WHAT THE TASK REQUIRES
From the listing below, set down exactly the lines between the one holding "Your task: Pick" and the one holding "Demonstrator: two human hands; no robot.", inclusive. No other line is wanted.

Segment Start: RECORDS

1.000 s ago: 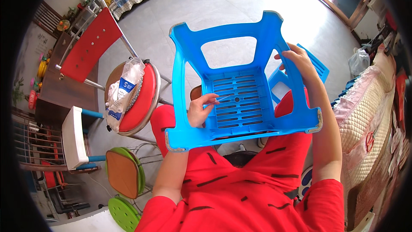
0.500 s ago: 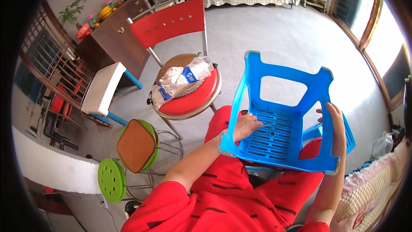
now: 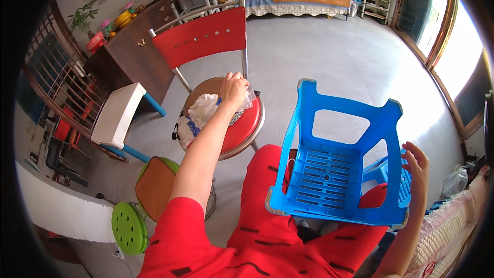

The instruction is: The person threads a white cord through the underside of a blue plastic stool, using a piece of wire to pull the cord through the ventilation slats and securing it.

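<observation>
A blue plastic stool [image 3: 329, 167] lies upside down over my lap, its legs up and its slotted seat below. My right hand [image 3: 417, 164] is beside its right legs, fingers bent and apart, holding nothing. My left arm stretches forward to the red chair [image 3: 249, 128]. There my left hand [image 3: 234, 92] has its fingers closed on the upper end of a clear plastic bag [image 3: 250, 99] with blue print; the fingertips are partly hidden. White cloth-like material [image 3: 203, 105] shows beside the hand on the seat.
A second blue stool [image 3: 381, 172] stands behind the right legs of the first. To the left are green round stools [image 3: 128, 229], a brown seat pad [image 3: 157, 188] and a white-topped small table [image 3: 118, 116]. A quilted pink cover [image 3: 442, 231] lies at right.
My left hand has left the inside of the stool and reached forward to the bag on the chair. My right hand has loosened from the stool leg and moved slightly outward.
</observation>
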Available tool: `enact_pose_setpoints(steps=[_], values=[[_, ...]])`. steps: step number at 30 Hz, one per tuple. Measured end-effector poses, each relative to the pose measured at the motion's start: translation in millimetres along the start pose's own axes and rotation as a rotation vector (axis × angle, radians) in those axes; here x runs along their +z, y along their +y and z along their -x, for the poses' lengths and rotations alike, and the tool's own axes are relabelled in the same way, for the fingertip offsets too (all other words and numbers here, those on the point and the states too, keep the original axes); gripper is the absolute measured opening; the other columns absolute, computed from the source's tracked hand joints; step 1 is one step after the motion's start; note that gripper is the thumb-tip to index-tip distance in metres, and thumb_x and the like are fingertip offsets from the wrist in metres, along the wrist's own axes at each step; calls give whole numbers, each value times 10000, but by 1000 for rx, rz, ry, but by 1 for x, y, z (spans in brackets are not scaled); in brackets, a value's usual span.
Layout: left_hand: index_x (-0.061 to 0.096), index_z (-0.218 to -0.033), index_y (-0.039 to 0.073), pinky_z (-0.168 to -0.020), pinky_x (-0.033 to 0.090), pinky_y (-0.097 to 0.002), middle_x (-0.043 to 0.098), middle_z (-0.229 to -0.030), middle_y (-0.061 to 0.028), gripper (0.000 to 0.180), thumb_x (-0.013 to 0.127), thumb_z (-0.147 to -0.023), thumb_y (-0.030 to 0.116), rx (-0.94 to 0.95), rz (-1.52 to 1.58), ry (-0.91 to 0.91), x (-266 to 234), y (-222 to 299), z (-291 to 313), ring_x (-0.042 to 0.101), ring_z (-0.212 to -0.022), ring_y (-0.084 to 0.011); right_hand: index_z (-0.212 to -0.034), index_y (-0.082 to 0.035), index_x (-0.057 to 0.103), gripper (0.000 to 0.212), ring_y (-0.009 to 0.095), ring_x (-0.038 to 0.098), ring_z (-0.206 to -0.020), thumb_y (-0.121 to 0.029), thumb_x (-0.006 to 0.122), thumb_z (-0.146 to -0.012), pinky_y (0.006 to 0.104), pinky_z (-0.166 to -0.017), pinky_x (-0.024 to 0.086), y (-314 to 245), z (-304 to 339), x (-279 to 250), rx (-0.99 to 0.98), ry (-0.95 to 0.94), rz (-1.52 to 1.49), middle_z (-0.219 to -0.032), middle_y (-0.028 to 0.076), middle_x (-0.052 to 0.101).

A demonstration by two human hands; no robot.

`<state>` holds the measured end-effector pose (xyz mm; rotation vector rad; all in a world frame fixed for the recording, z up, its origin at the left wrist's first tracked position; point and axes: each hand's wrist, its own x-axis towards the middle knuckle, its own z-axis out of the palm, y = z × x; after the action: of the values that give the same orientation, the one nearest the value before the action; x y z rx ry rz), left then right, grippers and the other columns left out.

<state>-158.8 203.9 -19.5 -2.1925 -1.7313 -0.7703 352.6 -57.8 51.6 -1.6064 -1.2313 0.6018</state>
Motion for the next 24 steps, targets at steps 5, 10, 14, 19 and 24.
enact_pose_setpoints(steps=[5,10,14,19,24], values=[[736,-793,97,-903,435,-394,670,-978,-63,130,606,-794,110,-27,-190,-143,56,-32,-34,583,-1024,-240,-1195,-28,630,378,155,654,-883,-252,622,-890,246,-671,532,-8,23,-21,1,-20,46,-1121,107,667],[742,-777,104,-860,404,-368,709,-865,-90,102,642,-759,99,157,-343,-412,47,8,-41,626,-977,-210,-1168,-2,629,314,141,645,-850,-148,597,-892,242,-660,521,-3,54,-39,87,28,79,-1101,103,668],[743,-756,121,-835,404,-368,713,-804,-87,134,617,-767,76,149,-447,-422,57,1,-41,665,-842,-225,-1156,7,632,293,137,642,-848,-110,593,-890,238,-657,516,5,67,-40,139,59,39,-1095,100,668],[698,-748,81,-758,447,-406,690,-761,-127,135,579,-810,87,159,-277,-281,31,16,-48,669,-815,-269,-1149,-7,639,283,121,644,-862,-129,592,-899,229,-664,511,6,70,-43,155,58,13,-1094,81,669],[623,-859,43,-643,537,-354,672,-789,-139,26,616,-847,65,171,490,128,-63,66,-88,683,-730,-221,-1143,-11,645,278,121,645,-880,-140,596,-902,225,-665,507,2,70,-43,105,93,6,-1089,72,673]])
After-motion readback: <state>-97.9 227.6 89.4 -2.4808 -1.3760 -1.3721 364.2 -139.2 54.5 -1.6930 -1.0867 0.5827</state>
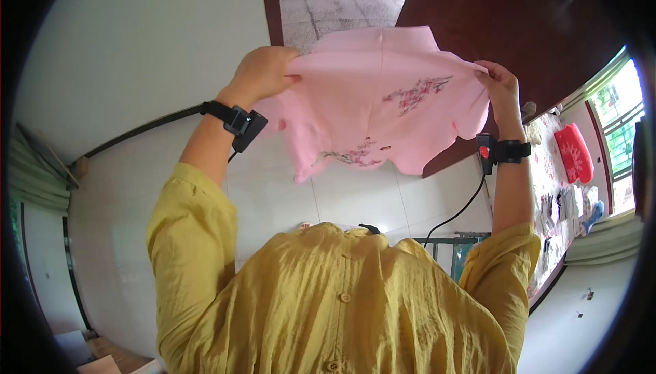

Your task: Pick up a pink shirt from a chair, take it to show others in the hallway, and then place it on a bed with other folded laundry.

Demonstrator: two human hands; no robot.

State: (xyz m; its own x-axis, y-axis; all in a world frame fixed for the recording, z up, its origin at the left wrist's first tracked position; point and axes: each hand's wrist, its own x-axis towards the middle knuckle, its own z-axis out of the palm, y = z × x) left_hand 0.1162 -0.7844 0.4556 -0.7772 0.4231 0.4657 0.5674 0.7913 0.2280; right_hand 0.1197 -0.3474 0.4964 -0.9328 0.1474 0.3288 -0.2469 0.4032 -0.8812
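Pale tiles cover the floor (pixel 355 200) of this room, with a white wall (pixel 150 53) on the left and a dark brown door (pixel 506 19) at the far right. Up in the air, out ahead of a yellow shirt (pixel 287 292), hangs a pink garment (pixel 342 94) with sprigs of flowers — only the two hands seem to support it. The left hand (pixel 263 73) is closed over its left edge; the right hand (pixel 502 84) pinches its right corner between thumb and fingers. I'd judge the opening-out mostly done: the cloth is spread wide between the hands. What looks unfinished is the near side, where the lower edge droops unevenly and the left part bunches — no neat fold is set, and nothing is laid down. Well to the right, a red pillow (pixel 574 153) and some loose clothes (pixel 566 203) lie on a flowered cover (pixel 544 152) near the window (pixel 618 121).
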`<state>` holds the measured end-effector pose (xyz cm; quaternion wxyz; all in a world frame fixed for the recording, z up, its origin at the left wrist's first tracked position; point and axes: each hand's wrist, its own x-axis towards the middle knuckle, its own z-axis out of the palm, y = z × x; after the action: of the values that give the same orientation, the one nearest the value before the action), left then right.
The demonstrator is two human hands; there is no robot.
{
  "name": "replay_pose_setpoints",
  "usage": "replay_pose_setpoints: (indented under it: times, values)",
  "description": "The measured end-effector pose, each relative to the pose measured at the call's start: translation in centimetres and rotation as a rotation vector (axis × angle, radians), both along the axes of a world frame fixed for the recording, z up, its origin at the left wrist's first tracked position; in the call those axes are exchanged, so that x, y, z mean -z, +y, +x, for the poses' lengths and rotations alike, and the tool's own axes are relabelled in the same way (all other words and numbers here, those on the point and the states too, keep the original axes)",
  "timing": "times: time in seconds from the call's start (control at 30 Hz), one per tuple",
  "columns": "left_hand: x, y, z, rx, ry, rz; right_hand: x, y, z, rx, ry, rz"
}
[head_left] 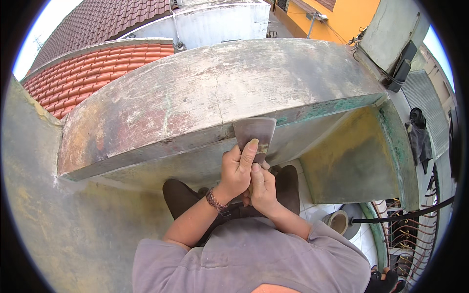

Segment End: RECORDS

ANSWER BOX
Your task: Pick up a pink shirt from a chair, take it to show others in the hallway, and then place it on a bed with other folded laundry.

Demonstrator: two human hands; no robot.

Exercise complete, with nothing further to add.